4. With the help of file exclusive lock, when processing an order request, use flock to lock a file. If the lock fails, it means that other orders are being processed. At this time, the user must either wait or directly prompt "server busy". The approximate code is as follows:

Blocking (waiting) mode

$fp = fopen("lock.txt", "w+");if(flock($fp,LOCK_EX)) { // 锁定当前指针，，，
    //..处理订单
    flock($fp,LOCK_UN);
}fclose($fp);

Non-blocking mode

$fp = fopen("lock.txt", "w+");if(flock($fp,LOCK_EX | LOCK_NB)) {    //..处理订单
    flock($fp,LOCK_UN);
} else {  echo "系统繁忙，请稍后再试";
}fclose($fp);

5. If it is a distributed cluster server, one or more queue servers are required Xiaomi It is slightly different from Taobao's rush buying. Xiaomi focuses on the moment of rush buying. Once you grab the quota, it is yours, and you can place an order and settle the payment. Taobao, on the other hand, focuses on filtering during payment. It has implemented multiple layers of filtering.

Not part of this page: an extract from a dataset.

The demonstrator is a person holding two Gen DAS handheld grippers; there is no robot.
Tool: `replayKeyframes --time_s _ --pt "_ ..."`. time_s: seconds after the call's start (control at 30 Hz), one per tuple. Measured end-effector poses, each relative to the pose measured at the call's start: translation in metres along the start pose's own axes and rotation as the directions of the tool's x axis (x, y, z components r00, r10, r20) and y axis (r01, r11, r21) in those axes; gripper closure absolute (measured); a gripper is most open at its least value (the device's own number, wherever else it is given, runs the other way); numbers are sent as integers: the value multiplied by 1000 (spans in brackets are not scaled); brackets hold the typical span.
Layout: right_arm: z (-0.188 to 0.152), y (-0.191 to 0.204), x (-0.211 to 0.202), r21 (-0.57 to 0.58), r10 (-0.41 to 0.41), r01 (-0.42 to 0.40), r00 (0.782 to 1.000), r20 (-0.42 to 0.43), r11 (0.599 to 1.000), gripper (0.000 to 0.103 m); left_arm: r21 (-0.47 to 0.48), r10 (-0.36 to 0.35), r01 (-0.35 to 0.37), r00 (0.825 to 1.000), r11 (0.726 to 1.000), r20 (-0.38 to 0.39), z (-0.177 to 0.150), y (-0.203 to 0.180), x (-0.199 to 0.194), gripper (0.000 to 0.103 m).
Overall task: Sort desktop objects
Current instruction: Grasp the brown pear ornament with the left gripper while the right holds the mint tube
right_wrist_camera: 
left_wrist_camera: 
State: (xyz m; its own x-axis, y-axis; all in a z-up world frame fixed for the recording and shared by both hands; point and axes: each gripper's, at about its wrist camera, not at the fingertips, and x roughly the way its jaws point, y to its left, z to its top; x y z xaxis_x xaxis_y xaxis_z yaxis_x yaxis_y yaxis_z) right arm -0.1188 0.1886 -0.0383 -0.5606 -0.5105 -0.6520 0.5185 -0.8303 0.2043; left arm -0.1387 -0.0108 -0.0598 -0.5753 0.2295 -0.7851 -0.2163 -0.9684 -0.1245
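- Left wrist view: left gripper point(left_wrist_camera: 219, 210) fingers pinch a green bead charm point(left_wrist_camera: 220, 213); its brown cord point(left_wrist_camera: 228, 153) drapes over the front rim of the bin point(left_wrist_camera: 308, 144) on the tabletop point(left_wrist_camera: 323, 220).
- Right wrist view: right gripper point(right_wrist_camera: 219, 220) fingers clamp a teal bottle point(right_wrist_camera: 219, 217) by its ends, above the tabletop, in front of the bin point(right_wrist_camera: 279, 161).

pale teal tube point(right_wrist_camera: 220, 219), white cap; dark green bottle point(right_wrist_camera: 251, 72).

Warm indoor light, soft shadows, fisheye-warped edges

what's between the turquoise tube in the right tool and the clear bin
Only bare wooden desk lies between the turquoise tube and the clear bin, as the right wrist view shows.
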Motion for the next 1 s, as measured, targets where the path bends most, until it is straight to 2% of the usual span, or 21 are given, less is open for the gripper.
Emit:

For example, if it wants to sell 10 items, it will let more than 10 users grab them. It will then perform concurrent filtering during payment, reducing the number of items layer by layer in an instant. amount of concurrency.

6. Use redis lock product_lock_key as the ticket lock key. When product_key exists in redis, all users can enter the order process. When entering the payment process, first store sadd(product_lock_key, “1″) in redis. If the return is successful, enter the payment process. If it fails, it means that someone has already entered the payment process, and the thread waits for N seconds and performs the sadd operation recursively.